Work item:
All that should be output is the block of lines below from the line with "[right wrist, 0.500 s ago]" to the line with "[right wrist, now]", both included, exactly as written.

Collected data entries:
*** Begin section ***

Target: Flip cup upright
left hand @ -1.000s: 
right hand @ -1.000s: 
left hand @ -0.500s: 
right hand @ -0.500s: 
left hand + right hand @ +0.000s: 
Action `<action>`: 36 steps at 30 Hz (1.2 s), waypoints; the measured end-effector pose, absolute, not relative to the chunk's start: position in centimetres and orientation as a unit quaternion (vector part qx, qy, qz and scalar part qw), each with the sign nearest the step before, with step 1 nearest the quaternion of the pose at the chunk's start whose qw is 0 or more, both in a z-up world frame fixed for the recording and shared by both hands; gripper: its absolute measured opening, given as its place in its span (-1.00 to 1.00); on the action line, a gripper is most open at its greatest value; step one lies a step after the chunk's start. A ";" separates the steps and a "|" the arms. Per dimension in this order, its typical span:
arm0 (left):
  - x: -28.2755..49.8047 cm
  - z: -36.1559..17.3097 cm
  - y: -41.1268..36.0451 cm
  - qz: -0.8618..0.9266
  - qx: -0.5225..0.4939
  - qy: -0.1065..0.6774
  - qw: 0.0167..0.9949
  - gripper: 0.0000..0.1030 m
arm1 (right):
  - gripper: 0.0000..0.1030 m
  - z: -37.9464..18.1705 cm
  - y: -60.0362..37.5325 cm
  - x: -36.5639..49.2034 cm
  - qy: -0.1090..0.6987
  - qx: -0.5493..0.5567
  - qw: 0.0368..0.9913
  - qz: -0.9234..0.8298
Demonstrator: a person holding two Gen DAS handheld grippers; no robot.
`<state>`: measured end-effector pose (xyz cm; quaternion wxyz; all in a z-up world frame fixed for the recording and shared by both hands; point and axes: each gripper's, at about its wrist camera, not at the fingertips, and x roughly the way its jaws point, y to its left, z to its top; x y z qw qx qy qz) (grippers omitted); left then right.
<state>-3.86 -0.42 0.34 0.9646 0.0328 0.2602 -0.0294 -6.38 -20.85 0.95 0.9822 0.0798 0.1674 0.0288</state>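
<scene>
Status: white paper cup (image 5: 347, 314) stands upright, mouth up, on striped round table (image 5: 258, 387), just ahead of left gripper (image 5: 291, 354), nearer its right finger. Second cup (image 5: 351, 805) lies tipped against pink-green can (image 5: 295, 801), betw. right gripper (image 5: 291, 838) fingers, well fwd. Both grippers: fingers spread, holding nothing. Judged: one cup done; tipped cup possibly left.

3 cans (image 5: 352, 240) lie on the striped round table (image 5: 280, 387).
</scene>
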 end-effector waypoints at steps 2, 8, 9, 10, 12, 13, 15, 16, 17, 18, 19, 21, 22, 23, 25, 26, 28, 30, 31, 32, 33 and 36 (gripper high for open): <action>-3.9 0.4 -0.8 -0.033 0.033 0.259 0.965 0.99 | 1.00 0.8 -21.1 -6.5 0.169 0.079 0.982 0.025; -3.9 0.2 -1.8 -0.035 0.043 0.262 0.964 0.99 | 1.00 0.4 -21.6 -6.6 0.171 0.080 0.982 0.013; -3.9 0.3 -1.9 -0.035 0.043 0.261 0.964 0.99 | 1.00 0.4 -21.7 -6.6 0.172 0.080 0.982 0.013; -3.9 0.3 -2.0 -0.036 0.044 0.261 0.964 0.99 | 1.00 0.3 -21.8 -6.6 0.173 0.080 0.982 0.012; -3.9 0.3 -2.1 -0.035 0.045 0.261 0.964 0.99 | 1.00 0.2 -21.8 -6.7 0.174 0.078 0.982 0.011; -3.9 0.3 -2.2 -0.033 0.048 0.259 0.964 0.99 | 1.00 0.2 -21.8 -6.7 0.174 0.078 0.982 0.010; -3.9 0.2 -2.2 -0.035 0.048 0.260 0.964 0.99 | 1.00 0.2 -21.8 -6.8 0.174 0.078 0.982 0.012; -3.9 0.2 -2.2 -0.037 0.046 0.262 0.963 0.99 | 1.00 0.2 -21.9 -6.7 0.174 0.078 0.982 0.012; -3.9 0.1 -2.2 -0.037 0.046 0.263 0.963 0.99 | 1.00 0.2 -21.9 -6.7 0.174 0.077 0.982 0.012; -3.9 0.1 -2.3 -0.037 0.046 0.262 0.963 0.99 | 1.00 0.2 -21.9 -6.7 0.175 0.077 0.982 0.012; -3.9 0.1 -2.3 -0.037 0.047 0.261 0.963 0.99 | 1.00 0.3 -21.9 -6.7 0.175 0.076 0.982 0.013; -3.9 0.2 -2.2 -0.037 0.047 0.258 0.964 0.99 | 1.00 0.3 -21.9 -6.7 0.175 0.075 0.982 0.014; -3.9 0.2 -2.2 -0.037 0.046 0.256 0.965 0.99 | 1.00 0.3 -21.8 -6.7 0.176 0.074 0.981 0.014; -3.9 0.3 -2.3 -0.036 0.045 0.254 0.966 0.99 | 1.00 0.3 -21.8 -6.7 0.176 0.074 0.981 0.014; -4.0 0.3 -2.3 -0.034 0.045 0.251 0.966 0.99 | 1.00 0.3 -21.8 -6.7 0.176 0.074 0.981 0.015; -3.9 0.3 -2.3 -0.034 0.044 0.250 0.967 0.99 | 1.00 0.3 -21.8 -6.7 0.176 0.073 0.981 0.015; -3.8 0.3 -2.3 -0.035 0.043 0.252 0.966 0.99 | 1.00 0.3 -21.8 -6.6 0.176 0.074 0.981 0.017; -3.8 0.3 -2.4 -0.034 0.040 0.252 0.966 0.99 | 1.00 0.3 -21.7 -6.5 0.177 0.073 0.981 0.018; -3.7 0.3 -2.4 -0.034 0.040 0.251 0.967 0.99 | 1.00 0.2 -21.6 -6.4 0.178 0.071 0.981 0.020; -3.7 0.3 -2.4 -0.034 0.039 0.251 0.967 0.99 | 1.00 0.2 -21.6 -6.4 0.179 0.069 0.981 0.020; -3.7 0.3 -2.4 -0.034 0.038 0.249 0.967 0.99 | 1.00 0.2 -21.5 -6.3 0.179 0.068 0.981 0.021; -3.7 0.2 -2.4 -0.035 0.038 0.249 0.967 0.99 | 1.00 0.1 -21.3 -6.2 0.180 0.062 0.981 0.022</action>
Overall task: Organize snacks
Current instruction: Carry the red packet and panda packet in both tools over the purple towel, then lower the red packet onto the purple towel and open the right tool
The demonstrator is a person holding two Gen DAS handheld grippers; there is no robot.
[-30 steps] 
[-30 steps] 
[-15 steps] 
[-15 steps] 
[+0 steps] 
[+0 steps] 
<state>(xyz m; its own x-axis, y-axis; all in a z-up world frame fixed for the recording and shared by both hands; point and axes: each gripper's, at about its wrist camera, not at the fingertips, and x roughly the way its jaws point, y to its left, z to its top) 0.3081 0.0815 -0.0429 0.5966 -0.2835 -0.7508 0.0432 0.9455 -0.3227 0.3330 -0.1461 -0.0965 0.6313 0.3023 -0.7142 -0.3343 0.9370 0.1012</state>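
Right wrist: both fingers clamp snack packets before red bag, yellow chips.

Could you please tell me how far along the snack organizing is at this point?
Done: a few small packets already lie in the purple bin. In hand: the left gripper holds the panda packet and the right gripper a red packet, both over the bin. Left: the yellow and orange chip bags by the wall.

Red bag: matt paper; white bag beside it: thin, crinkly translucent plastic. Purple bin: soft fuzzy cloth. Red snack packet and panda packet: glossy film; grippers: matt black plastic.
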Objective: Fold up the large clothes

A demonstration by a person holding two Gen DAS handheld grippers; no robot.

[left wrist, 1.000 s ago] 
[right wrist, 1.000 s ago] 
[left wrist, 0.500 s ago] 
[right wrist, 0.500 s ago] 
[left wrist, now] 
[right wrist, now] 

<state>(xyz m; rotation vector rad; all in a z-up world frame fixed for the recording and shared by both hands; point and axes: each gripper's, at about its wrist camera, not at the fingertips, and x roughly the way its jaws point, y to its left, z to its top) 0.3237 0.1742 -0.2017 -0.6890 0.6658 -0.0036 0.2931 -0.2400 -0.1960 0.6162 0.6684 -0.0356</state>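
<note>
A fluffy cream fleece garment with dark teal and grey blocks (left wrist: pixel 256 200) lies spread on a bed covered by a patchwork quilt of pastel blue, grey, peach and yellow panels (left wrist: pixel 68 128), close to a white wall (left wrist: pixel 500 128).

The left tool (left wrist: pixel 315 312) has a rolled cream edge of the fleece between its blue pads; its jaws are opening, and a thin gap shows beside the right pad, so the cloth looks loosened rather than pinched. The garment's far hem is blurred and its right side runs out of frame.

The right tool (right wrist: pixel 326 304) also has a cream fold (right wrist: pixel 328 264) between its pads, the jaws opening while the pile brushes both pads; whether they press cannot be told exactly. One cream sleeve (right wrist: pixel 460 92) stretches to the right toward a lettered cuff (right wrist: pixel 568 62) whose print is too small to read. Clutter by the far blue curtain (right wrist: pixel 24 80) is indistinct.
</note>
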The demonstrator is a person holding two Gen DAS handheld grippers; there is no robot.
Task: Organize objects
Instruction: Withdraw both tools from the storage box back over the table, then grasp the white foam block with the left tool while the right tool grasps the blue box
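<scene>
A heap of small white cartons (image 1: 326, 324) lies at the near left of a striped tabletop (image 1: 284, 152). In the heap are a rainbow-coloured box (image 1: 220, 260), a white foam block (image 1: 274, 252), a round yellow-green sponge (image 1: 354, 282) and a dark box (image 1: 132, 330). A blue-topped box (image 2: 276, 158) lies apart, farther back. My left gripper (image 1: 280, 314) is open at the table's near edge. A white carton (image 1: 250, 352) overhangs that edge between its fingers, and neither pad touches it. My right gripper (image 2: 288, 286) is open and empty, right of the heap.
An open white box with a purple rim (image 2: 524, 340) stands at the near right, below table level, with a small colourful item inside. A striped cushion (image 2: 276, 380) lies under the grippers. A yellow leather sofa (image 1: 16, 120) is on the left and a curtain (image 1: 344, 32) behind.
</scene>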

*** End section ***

Result for this exercise:
[right wrist, 0.500 s ago] 
[left wrist, now] 
[right wrist, now] 

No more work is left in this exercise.